昨日レビューしたmotorpoolの曲で女性ボーカルのコーラスが「あれっ、何か聴こえた?」程度の存在感だと書いて。そんな書き方したら怒られたりしないかなとビクビクしながらサイトを見ていたら、この山崎あおいさんは彼女のソロとして活動をしているシンガーだということを知り。というか2012年にメジャーデビューしているソロシンガーじゃないですか。じゃああの薄ーく入れているコーラスは一体何なんだとも思ったりしたけれど、あのくらいの薄い存在感だからこそユニットとして成立している訳で、山崎さん前面に押し出してのユニット活動だったらユニットでありながら山崎さんのコアファンばかりが聴く音楽になってしまうのかもしれないし、それはそれでつまらないことかもしれないと思った。山崎さんの歌をメインで聴きたい人はソロ活動のパフォーマンスを追えば良いのだし、こうしてソロでの活動もしっかりちゃっかりやってるし、4月にアルバム出たばかりだし。

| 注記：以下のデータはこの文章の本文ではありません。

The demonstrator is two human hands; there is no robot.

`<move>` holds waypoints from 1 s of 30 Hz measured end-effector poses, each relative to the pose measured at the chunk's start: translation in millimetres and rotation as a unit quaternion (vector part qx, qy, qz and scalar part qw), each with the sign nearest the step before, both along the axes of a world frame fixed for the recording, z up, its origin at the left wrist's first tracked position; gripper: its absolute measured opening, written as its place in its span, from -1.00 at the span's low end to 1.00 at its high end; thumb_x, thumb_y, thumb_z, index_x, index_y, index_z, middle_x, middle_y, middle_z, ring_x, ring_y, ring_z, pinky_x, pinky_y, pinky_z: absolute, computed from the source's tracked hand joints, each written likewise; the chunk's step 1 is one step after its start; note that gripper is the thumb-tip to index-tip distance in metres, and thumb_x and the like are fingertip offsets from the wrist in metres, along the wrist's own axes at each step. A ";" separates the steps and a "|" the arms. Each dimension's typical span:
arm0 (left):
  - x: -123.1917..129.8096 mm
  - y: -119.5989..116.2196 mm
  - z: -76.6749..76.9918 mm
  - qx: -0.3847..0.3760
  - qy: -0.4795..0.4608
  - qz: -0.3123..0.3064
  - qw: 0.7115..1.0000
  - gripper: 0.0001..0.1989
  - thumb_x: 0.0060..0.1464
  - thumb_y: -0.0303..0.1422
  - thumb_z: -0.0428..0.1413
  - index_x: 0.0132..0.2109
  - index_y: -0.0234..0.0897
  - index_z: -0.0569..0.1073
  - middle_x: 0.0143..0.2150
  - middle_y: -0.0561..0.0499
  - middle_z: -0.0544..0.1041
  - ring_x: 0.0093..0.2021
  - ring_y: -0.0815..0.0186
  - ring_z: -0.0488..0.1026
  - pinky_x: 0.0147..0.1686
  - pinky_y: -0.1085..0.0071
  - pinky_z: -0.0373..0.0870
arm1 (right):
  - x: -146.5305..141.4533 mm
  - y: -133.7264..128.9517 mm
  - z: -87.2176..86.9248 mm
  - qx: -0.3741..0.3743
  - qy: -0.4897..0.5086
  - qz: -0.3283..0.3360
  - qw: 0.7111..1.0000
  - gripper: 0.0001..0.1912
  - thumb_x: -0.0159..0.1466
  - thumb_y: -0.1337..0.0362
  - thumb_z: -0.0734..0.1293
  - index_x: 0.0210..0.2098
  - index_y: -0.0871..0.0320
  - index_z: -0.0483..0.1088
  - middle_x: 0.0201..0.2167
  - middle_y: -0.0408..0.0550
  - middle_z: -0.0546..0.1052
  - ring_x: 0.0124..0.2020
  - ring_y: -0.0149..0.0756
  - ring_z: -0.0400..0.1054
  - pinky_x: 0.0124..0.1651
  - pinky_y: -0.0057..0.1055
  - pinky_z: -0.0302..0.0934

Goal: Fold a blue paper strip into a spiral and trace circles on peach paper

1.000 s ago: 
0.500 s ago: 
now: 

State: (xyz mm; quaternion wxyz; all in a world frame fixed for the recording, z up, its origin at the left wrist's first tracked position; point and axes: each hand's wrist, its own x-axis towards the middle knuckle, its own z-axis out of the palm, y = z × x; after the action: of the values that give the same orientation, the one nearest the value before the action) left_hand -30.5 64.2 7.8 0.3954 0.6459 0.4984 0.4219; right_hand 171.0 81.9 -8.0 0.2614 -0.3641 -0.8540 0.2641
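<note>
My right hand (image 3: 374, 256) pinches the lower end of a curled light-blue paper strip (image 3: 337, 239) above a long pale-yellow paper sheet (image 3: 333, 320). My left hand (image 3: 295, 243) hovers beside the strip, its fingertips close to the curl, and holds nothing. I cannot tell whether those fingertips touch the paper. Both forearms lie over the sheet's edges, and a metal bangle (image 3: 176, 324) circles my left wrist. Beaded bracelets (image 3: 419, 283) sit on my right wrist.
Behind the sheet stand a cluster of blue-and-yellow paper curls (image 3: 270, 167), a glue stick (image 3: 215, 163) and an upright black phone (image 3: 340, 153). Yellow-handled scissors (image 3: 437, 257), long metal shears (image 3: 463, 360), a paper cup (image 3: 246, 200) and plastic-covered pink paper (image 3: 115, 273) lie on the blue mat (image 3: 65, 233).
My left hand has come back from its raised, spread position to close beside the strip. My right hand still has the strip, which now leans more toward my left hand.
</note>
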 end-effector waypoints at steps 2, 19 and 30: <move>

というわけで、ちゃんと聴きます、ソロ活動。めっちゃ良いです。アルバム出すということで、このところいろいろと動画アップとかされてて、自宅でMV撮るとか12時間で曲作るとか、プロモーション活動も大変ですねとは思うが、自粛じゃなければ各地のラジオやCDショップインストアとかやってたんだろうし、それで伝わる層と伝わらない層があって、この動画アップによって伝わる層もあるし、これなら誰だって出来るプロモーション活動だし、そういう方法がある2020年ってすごいなって思う。そういう各種動画をいくつか見て、その中で個人的に1番良いなと思ったのがこの『0314』というミディアムテンポのバラード曲。この曲は3月14日に予定されていたライブで発表する予定だったのに、ライブ自体が中止になったために急遽撮影されたMVだとか。その割には公開が3月15日なので、ライブ予定だった会場で撮ったんだろうかとかいろいろ考えながら観た。アルバムにも収録の『0214』へのアンサーソングということなのだが、それはバレンタインデーに対するホワイトデー的な意味なのか。しかし深く歌詞を読み込まなければバレンタインデーのこととかわからないような作りになっている。0214がバレンタインのことを歌っているのだとすると女性である自分のことを「僕」と表現していて、だからこの0314でも「僕」と表現されている主人公は男の方なのか女の方なのかよくわからず。2020年において女子が自分を僕と呼ぶのはそんなに珍しいことじゃないし、一方で男子が自分を僕と呼ぶのも普通のことで、だからこの0314がアンサーソングだとした時に、この曲が男子からのアプローチなのかどうかもよくわからなくて、ただただ漠然としつつも桜色に染まる君の顔というビジュアルだけが脳内に広がっていく。ひとつ言えるのは、どちらの曲も片想いが片想いのまま成就することなく終わってしまっているということ。切ないな、とても切ないよ。しかしながらそういうぼんやりとしたまま結果が出ないというのも青春によくある光景であって、もやもやとした想いを抱えつつ生きている若者にとってこの曲は、聴いて勝手な自分のストーリーを投影するにはピッタリの、包容力のある曲なんだろうと感じる。

(2020.6.12) (レビュアー:大島栄二)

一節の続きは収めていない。